Eli Geva, 32 tahun, adalah komandan brigade termuda sepanjang
sejarah Israel dan amat berbakat. Ayahnya seorang jenderal dan
saudara lelakinya terluka parah dalam Perang 1S73. Semula Kol.
Geva mendukung penyerbuan ke Libanon, tapi ia mulai ragu-ragu
tatkala Israel mengerahkan seluruh kekuatan militernya untuk
menumpas PLO di Beirut Barat.
Yang tidak kurang mengagumkan, tentu saja, ialah kelihaian
Israel: selalu punya alasan untuk tiap serangan baru yang mereka
lancarkan. Kali ini, kata mereka, Israel bukan meningkatkan
perang tapi justru membalas serangan PLO dan Suriah yang
melanggar gencatan senjata. PLO dituduh menembak penduduk sipil
di Beirut Barat, sedang Suriah dipersalahkan karena sebuah
ledakan yang mengakibatkan 5 tentara Israel tewas. Namun alasan
itu bertambah kuat ketika pesawat tempur jet F-4 Israel
disambar oleh rudal SA-8 milik Suriah di atas Lembah Bekaa. Ini
adalah pesawat jet Israel kedua yang berhasil ditembak jatuh
sejak Operasi Galilea dilancarkan 2 bulan berselang.

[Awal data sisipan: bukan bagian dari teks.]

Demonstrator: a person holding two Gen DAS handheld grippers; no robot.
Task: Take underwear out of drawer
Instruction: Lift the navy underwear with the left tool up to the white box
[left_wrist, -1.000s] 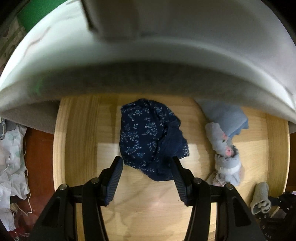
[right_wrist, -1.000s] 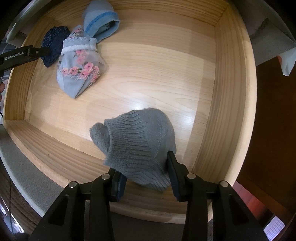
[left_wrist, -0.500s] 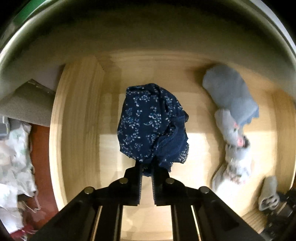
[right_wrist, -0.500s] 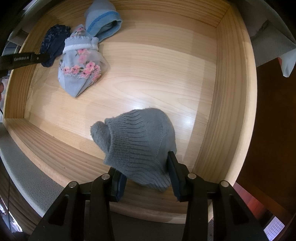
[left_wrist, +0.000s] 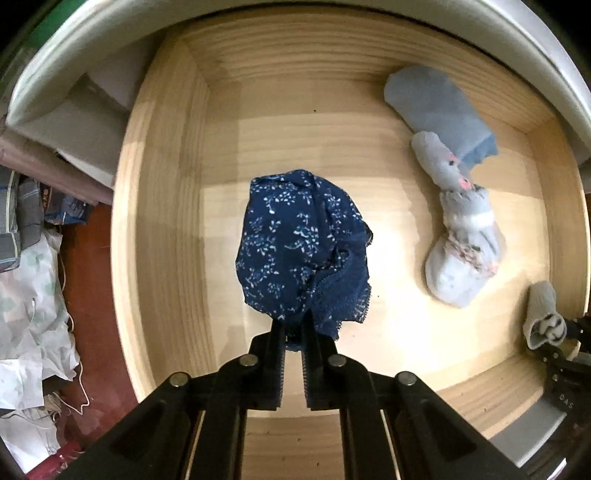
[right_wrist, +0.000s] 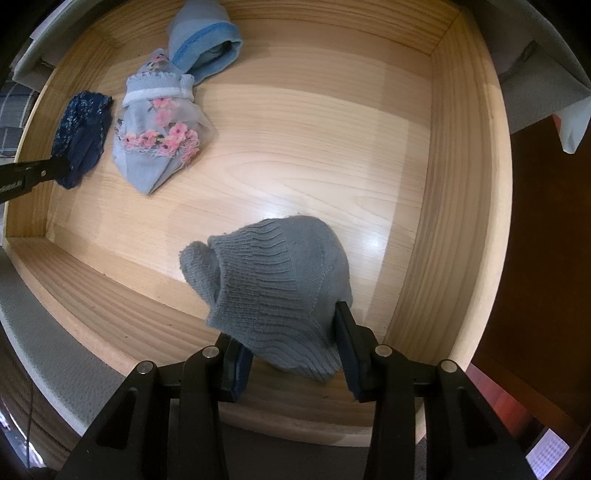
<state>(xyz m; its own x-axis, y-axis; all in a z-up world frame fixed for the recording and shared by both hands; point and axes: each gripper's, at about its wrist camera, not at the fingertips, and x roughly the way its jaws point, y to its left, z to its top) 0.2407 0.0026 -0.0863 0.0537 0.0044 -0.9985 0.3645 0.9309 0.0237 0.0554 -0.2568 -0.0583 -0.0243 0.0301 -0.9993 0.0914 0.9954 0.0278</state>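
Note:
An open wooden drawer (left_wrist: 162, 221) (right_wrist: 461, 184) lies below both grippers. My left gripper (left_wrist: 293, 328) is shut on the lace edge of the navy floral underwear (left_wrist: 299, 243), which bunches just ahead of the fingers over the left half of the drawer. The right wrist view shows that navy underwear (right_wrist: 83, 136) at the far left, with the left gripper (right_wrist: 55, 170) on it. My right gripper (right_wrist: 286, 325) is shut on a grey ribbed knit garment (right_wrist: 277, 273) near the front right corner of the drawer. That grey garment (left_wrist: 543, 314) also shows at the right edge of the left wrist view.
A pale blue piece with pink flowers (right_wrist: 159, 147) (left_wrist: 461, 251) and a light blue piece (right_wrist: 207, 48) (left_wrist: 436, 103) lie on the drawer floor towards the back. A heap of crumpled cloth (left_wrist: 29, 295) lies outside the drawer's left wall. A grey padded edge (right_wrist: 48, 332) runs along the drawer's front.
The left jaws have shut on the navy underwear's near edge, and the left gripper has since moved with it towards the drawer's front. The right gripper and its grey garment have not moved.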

Perang ini di luar dugaan Israel berlanjut tak menentu. Sampai
kini Israel sudah menghabiskan lebih dari US$1 milyar. Dan
kebuntuan yang mencekam di Beirut Barat bukan tidak mencemaskan
Tel Aviv. Sementara itu irama perundingan tersendat-sendat,
padahal diplomasi terus diikhtiarkan, di Washington dan di
Beirut.
Presiden AS Ronald Reagan sudah membahas soal pengungsian PLO
dengan Menlu Menlu Saudi Saud al-Faisal dan Menlu Suriah Abdel
Halim Khaddam. Kedua Menlu itu berada di Washington dua pekan
lalu. Philip Habib, juru penengah dari AS, kemudian memperinci
rencana tersebut sebagai berikut PLO pada tahap pertama akan
diberangkatkan ke Tripoli, 25 km di utara Beirut, sementara
35.000 tentara Israel dimundurkan ke Damur, 15 km di selatan
Beirut. Tindak lanjut berikutnya masih akan dirundingkan. Karena
itu Reagan mengutus Habib ke Kairo, Damaskus, Ryadh dan Tel
Aviv, terutama untuk mengkongkritkan penampungan para gerilya.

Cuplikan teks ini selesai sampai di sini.